In announcing the Telesat decision to financial analysts, BCE Chief Executive Officer Michael J. Sabia said the Telesat stock sale would not violate foreign-ownership restrictions that require a continuing minimum Telesat ownership by Canadian entities. He did not say how big a stake in Telesat would be sold.
BCE Chief Financial Officer Siim Vanaselja said the Telesat recapitalization and IPO would be conducted after Telesat transfers to BCE its minority stake in Mobile Satellite Ventures (MSV) of Reston, Va., and Ottawa, which operates a mobile satellite system over North America.
MSV recently raised substantial new capital and has ordered three large satellites from Boeing for L-band mobile data and voice transmissions in North America.
“There are some overlapping legal structures in the ownership of MSV by Telesat, and that asset will be moved entirely to BCE before we take Telesat public,” Vanaselja said.
U.S. investors have recently become interested in MSV and other mobile satellite services ventures that plan to offer higher-speed voice and data services with the aid of ground-based signal repeaters, called ancillary terrestrial components, that have been approved by U.S. regulators. The regulatory decision gives MSV a nationwide U.S. license for mobile services without the need to buy the spectrum at an auction.
Asked whether its MSV stake was worth more than $700 million, Sabia said that figure is excessive. But MSV, he said, “has turned out to be an interesting asset.”
Sabia said the complicated shareholder structure of MSV means Telesat will not be seeking to sell its stake anytime soon. But once the shareholder structure is simplified, such a sale could be considered.

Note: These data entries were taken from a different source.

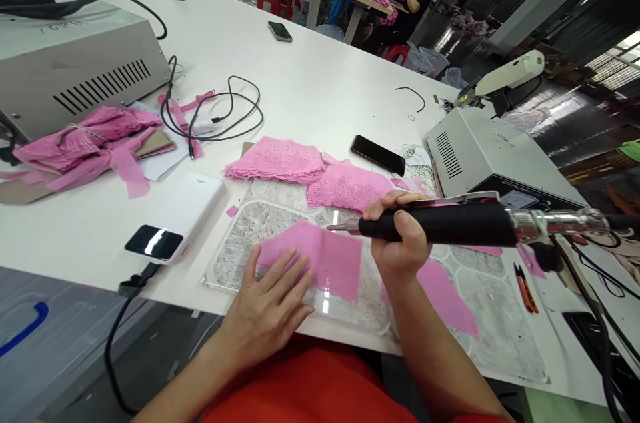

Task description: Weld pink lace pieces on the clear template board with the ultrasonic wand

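My left hand (270,299) lies flat with fingers spread on a pink lace piece (325,256), pressing it onto a clear scratched cutting plate (235,243) at the table's near edge. My right hand (400,236) grips the black handle of a heat cutting tool (450,223), whose thin metal tip points left just above the lace. Two stacks of pink lace (277,159) sit just behind the plate. More pink lace (445,296) lies under my right forearm.
A white power bank with a phone (175,216) lies at left. A black phone (377,154) and a grey control box (480,153) sit at right, another box (75,69) and a pink lace bundle (85,143) far left. Cables cross the table. A person sits at a sewing machine behind.
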The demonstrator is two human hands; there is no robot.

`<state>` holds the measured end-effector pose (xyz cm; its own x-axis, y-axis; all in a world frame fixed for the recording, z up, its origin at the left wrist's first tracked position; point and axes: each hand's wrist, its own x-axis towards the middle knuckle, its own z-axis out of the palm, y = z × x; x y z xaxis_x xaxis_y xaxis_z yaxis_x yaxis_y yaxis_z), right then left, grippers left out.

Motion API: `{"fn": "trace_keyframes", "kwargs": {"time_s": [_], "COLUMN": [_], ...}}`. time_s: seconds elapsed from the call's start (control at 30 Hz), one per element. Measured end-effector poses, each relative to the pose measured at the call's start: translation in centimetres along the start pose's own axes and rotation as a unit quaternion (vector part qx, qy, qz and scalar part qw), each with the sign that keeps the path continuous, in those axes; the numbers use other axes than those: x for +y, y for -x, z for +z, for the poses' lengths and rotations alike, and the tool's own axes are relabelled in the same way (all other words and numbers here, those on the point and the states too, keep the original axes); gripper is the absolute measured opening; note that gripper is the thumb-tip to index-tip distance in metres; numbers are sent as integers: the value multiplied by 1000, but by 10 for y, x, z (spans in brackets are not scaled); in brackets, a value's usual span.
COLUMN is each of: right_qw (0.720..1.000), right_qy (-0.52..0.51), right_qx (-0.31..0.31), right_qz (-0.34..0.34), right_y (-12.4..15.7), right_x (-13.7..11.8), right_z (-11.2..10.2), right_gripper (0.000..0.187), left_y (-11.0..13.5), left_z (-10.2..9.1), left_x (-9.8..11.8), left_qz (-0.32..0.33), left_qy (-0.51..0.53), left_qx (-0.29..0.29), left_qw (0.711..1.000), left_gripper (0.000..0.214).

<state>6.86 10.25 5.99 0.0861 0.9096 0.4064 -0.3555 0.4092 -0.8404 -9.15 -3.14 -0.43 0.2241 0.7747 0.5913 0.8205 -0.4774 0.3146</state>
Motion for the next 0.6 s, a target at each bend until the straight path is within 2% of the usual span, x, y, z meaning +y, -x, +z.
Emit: {"fn": "trace_keyframes", "kwargs": {"time_s": [0.2, 0.6], "right_qw": [1000, 1000], "right_qy": [14, 10], "right_qx": [26, 9], "right_qz": [-1, 3], "right_y": [-1, 0], "right_x": [-8, -1], "right_z": [-16, -12], "right_gripper": [9, 9], "left_y": [0, 0], "left_z": [-1, -2], "left_x": [0, -1], "left_qz": [8, 12], "left_qy": [-12, -2], "left_qx": [-11, -9], "left_qw": [1000, 1000], "left_gripper": [33, 33]}}
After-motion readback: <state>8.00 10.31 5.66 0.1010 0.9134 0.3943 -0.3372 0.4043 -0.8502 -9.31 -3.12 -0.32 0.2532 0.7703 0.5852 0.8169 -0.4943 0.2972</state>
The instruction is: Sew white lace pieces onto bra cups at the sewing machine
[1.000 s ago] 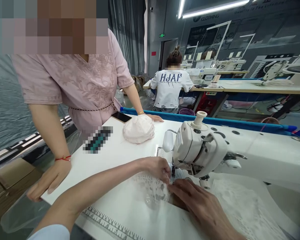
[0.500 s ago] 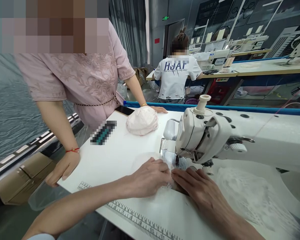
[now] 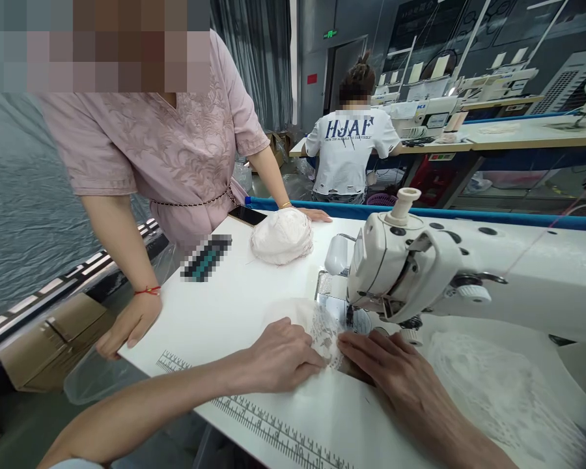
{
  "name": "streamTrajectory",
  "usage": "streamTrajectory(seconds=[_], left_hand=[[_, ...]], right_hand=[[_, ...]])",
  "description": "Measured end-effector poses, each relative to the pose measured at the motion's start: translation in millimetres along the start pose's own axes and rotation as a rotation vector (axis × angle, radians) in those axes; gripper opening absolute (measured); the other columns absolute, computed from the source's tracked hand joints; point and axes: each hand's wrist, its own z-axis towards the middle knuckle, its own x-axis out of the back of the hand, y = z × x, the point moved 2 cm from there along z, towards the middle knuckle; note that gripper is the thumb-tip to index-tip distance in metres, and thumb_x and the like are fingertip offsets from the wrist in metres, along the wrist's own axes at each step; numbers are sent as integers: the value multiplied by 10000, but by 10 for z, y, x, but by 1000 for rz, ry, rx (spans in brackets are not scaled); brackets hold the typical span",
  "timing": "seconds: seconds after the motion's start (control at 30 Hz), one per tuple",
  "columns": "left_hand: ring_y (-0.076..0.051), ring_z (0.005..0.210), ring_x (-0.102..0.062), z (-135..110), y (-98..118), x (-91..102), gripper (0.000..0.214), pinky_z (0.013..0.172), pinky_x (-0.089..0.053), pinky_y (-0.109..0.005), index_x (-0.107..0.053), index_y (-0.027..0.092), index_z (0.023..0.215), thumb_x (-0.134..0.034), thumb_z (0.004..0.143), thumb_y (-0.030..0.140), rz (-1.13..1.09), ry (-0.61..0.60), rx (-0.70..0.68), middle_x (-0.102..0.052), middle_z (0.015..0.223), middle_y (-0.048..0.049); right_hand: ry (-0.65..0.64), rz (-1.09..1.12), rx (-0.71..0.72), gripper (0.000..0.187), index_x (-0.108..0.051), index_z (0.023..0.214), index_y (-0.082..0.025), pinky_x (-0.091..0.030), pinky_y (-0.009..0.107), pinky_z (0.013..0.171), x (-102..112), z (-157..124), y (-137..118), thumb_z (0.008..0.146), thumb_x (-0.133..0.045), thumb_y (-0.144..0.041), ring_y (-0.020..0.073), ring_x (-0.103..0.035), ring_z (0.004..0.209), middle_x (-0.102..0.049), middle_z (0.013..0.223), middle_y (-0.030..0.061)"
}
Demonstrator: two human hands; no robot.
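A piece of sheer white lace fabric (image 3: pixel 326 333) lies by the needle area of a white sewing machine (image 3: pixel 405 260). My left hand (image 3: pixel 284 357) is on its left side with curled fingers, closed on the lace, the index finger reaching toward the fabric's near edge. Close to the presser foot (image 3: pixel 352 318), my right hand (image 3: pixel 395 368) lies low with its fingers stretched out. Those fingertips touch the lace's right edge; the right thumb is hidden.
A rounded white fabric piece (image 3: pixel 282 236) and a phone (image 3: pixel 247 215) lie on the white table (image 3: pixel 239 286). More white lace (image 3: pixel 498 378) is heaped right of my right hand. A person in pink (image 3: pixel 185 156) leans on the table's left side; another (image 3: pixel 346 150) sits farther back.
My left hand has shifted slightly left and down from the needle area, uncovering more of the lace. My right hand stays nearly in place. The whole view has moved slightly.
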Motion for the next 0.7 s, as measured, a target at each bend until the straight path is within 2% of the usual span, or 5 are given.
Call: streamTrajectory(seconds=[0.2,0.5,0.7], left_hand=[[-155,785,-543,-119,-100,-37,288,744,-347,-267,-636,280,1116,-521,856,236,-13,0,76,-629,794,-15],[-180,861,-553,-113,-44,-39,343,790,-363,-288,-610,264,1157,-599,815,250,5,-33,111,-632,868,-32],[-180,859,-554,-112,-49,-26,367,785,-373,-293,-591,250,1184,-601,817,253,29,-42,110,-629,854,-32]], right_hand=[[7,8,16,353,-584,1064,-207,-283,312,652,9,3,4,858,-343,-51,169,-501,815,-626,1093,-18],[30,7,17,308,-596,1057,-197,-291,327,687,1,-6,-6,929,-323,-135,175,-486,823,-631,1082,0],[21,-16,24,312,-591,1077,-200,-291,317,670,1,-7,-8,897,-359,-95,166,-481,821,-619,1095,-8]])
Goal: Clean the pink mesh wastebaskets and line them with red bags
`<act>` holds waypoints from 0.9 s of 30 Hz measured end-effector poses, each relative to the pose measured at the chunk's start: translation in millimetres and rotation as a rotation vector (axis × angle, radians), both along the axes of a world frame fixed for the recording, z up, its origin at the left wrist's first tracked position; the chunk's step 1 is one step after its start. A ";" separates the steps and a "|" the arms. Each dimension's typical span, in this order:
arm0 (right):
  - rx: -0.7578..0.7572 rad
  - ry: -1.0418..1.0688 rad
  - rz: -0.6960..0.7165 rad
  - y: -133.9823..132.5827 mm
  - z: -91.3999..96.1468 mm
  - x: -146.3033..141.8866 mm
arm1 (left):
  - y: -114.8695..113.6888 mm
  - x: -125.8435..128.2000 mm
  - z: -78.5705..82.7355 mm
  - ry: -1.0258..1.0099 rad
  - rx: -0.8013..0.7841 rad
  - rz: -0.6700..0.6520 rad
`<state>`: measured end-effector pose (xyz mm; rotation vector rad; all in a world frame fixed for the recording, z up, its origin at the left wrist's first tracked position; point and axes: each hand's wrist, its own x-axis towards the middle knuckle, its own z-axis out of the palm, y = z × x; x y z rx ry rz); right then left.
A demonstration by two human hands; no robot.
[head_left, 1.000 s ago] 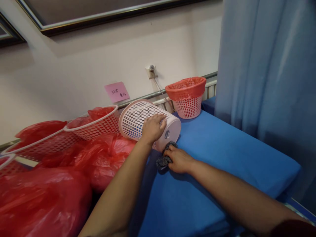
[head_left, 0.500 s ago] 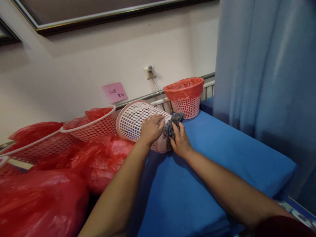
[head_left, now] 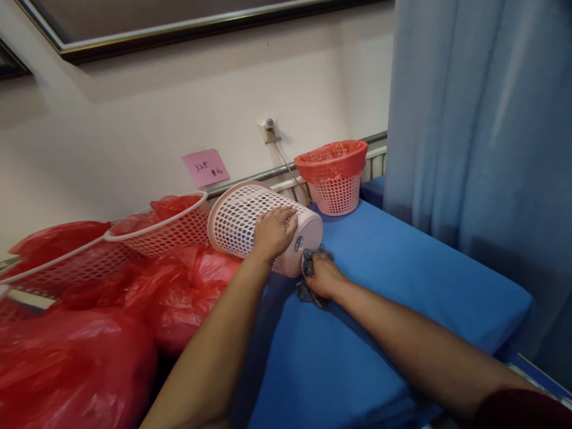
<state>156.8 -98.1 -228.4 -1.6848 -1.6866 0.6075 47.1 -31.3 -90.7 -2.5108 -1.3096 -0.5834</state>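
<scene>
A pale pink plastic wastebasket [head_left: 235,217] with a perforated wall lies on its side on the blue mattress [head_left: 429,280], its base facing right. Across the basket's upper side near the base rests my left hand [head_left: 274,232], fingers stretched out flat against it. My right hand [head_left: 328,276] is closed around a bunched dark grey cloth [head_left: 308,292], which touches the lower edge of the basket's base. Some of the right fingers are hidden in the cloth. A small dark label [head_left: 298,243] shows on the base.
Behind stands an upright pink basket [head_left: 337,195] lined with a red bag. On the left are other pink baskets [head_left: 170,229] and bulging red plastic bags [head_left: 80,363]. A metal rail [head_left: 268,174] runs along the wall; a blue curtain [head_left: 447,119] hangs at right.
My right hand has moved the grey cloth from the upper part of the basket's base down to its lower edge, uncovering the base. My left hand has stayed on the basket.
</scene>
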 end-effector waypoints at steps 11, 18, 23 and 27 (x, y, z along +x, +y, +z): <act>0.513 0.443 0.239 -33.9 29.1 -6.5 | 2.7 -3.8 -1.1 -0.020 -0.014 -0.014; 0.712 0.489 -0.083 -35.0 42.0 20.0 | 1.0 -6.2 -2.8 -0.010 -0.011 -0.019; 0.643 0.314 -0.112 -12.5 19.2 5.3 | -0.9 -4.2 -2.2 -0.011 -0.009 -0.003; 0.497 0.126 0.035 -19.3 1.7 -19.0 | 0.1 -3.5 -1.5 -0.009 -0.007 -0.001</act>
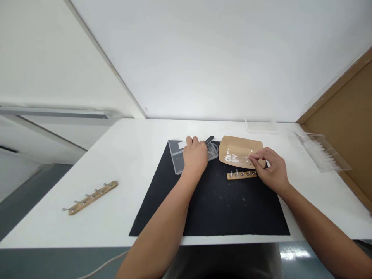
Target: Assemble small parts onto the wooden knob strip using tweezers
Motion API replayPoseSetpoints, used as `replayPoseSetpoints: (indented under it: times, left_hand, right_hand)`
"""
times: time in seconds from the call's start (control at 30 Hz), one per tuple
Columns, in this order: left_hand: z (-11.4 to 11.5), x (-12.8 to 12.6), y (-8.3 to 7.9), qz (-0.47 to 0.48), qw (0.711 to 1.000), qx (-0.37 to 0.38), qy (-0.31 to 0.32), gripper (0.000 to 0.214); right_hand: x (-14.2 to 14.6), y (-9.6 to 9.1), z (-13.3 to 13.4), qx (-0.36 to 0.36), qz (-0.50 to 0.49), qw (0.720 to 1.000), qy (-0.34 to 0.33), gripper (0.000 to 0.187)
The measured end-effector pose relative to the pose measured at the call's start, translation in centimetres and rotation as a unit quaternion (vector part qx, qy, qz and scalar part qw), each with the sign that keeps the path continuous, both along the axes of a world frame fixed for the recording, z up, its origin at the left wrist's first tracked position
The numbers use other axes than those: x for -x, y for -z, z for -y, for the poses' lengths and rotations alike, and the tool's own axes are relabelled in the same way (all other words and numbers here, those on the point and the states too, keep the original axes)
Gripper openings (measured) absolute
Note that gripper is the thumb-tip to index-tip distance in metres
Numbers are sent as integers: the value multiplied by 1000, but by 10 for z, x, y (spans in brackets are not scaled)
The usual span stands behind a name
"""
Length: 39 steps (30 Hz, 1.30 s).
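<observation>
My left hand (195,155) is curled over an open clear plastic case (178,162), its fingertips turned away from view. Beside its knuckles a black handle (209,140) sticks up; whether the fingers touch it is unclear. Over the right end of a brown paper tray (238,143), my right hand (270,170) is closed in a pinch, and whatever lies between its fingertips is too small to name. Small white scraps (231,158) lie in the tray. Just in front of it, a wooden strip with metal hooks (241,175) rests on a black mat (221,209).
A second wooden hook strip (93,197) lies on the white table (122,162) at the left. Clear plastic pieces (319,151) lie at the right by a brown panel (345,120). A translucent tray (260,126) stands against the back wall.
</observation>
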<state>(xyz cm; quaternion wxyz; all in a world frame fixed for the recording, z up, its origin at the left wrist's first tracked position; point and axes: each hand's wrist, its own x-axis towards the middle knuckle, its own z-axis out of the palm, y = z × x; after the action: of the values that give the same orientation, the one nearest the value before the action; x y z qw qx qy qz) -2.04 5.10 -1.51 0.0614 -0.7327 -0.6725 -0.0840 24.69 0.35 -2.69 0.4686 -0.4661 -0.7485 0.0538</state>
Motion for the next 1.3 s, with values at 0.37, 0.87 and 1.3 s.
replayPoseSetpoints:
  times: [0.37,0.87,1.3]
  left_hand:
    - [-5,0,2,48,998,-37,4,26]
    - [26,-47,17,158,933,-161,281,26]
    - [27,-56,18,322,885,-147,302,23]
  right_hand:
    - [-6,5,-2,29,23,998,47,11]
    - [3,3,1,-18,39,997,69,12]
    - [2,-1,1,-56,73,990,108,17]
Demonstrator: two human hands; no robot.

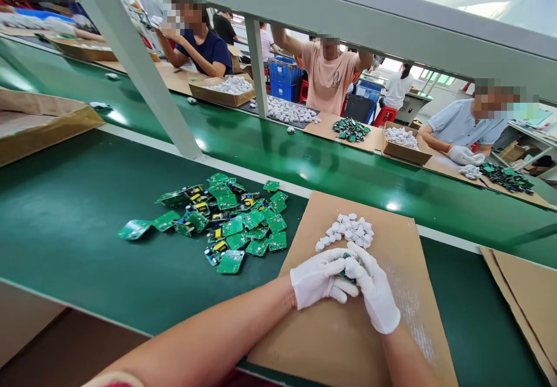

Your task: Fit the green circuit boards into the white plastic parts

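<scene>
Both my hands wear white gloves and meet over a brown cardboard sheet [404,294]. My left hand [319,279] and my right hand [374,291] are closed together around a small green circuit board [347,271], which shows only between the fingers. Just beyond them lies a small heap of white plastic parts [348,230]. To the left, on the green bench top [65,224], several green circuit boards [230,219] lie in a loose pile.
A green conveyor belt [304,155] runs across behind the bench, with a grey frame post [139,68] rising from it. Several people work on the far side beside cardboard trays of white parts [224,90]. More cardboard sheets [526,300] lie at right.
</scene>
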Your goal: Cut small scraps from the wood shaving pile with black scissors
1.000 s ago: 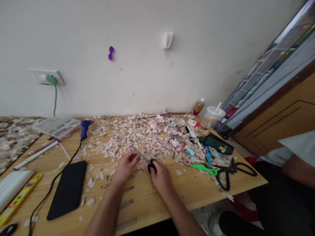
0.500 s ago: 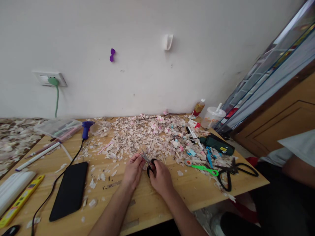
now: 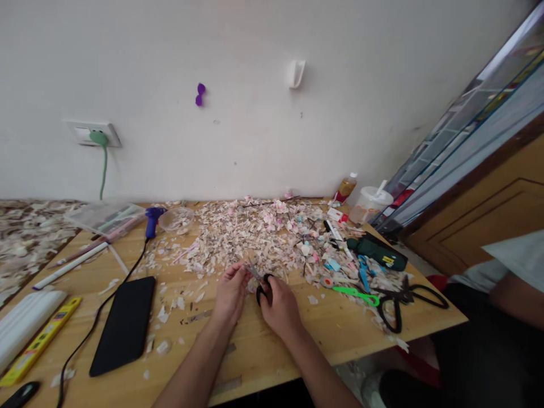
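Black-handled scissors are being gripped by the right hand near the middle of the wooden table's front edge. The blades are being angled toward the left hand, which is pinching a barely visible scrap, likely to steady it against them. Counted: three spare scissors toward the right front corner, one phone, one glue gun.
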### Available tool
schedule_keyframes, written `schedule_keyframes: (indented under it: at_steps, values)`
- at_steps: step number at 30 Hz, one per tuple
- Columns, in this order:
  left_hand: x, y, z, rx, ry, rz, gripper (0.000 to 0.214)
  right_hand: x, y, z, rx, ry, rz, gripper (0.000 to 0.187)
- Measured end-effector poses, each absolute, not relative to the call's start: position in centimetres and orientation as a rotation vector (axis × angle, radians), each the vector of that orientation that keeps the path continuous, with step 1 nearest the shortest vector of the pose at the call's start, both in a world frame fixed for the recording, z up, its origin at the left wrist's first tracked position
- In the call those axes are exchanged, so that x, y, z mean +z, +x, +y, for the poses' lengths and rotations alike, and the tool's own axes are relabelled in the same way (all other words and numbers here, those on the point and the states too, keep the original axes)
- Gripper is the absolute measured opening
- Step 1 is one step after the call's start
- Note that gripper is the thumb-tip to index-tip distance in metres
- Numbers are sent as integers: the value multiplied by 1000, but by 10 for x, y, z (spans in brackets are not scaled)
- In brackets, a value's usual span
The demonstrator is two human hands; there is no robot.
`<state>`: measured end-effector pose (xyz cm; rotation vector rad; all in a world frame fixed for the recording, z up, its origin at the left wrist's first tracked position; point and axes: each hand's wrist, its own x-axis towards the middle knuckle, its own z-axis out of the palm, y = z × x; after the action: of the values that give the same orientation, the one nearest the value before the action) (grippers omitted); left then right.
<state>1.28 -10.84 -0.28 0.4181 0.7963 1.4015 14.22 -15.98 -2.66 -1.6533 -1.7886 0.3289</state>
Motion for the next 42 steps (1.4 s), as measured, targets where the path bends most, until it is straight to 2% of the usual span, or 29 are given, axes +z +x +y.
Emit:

“There are a lot of developments under way with respect to that asset,” Sabia said of MSV. “To the extent that those move forward, and … change the nature of MSV and make it more than it is today — basically a spectrum holding — to something that has a more operational feel to it, that may give us an opportunity to assess things again.”
Sabia said increasing Telesat Canada’s debt and proceeding with an IPO makes sense because of the satellite operator’s financial health and what he said are historically high stock-market valuations of Telesat’s competitors.
Telesat, which ranked sixth in Space News’ ranking of satellite-fleet operators ranked by 2004 revenue, boosted its sales by 31 percent in 2005, to 475 million Canadian dollars, BCE reported Feb. 1.
Operating income for the year was up 11.3 percent, to 157 million Canadian dollars.
Sabia said Telesat’s fleet-occupancy rate is about 84 percent, “superior to any of its competitors on a global basis.” Backlog is equivalent to 6.8 years’ revenue.
The recapitalization preceding the IPO will increase Telesat debt to about 3.5 times its earnings before interest, taxes, depreciation and amortization, or EBITDA, which Sabia said is in line with other global satellite operators’ debt levels.
One of Telesat’s principal customers is Bell ExpressVu, a wholly owned BCE subsidiary. Sabia said the commercial arrangements between Telesat and ExpressVu have long been arms-length arrangements and would continue after the IPO.
“There’s so much change under way in the [satellite services] sector, we think providing Telesat with a currency, with a presence in the marketplace that is not just 100 percent BCE, is something that is positive [for] Telesat’s strategic flexibility in what is a rapidly changing marketplace,” Sabia said.